__DATA SECTION__:
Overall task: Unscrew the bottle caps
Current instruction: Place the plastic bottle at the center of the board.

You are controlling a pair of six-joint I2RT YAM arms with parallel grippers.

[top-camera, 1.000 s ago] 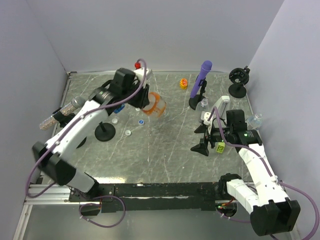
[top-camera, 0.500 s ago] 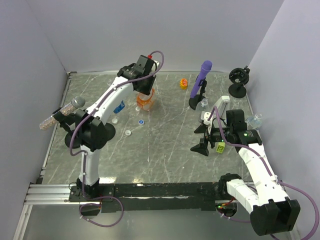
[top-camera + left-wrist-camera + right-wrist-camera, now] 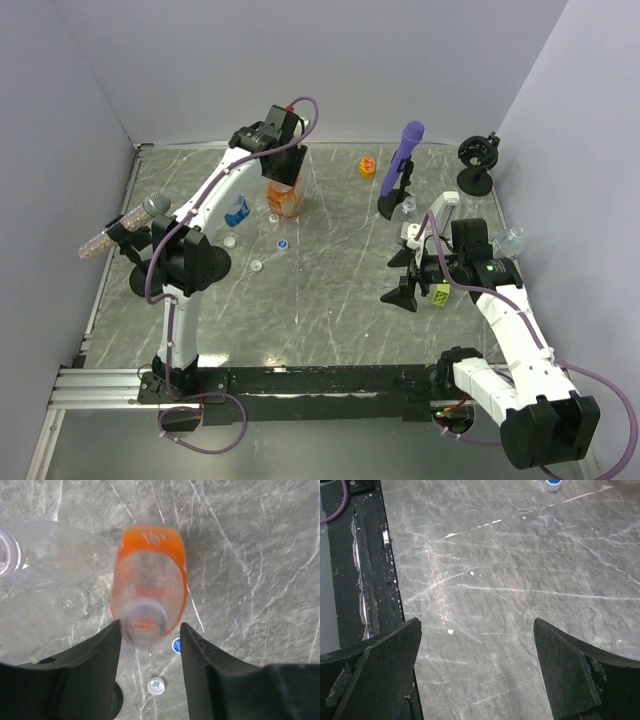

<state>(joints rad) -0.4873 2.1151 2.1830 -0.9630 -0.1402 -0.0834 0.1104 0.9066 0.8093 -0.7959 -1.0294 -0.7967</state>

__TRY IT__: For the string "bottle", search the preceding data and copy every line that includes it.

__OUTPUT FOR THIS TASK__:
Overall task: Unscrew the bottle caps
Current instruction: Place the plastic bottle at the center of the board.

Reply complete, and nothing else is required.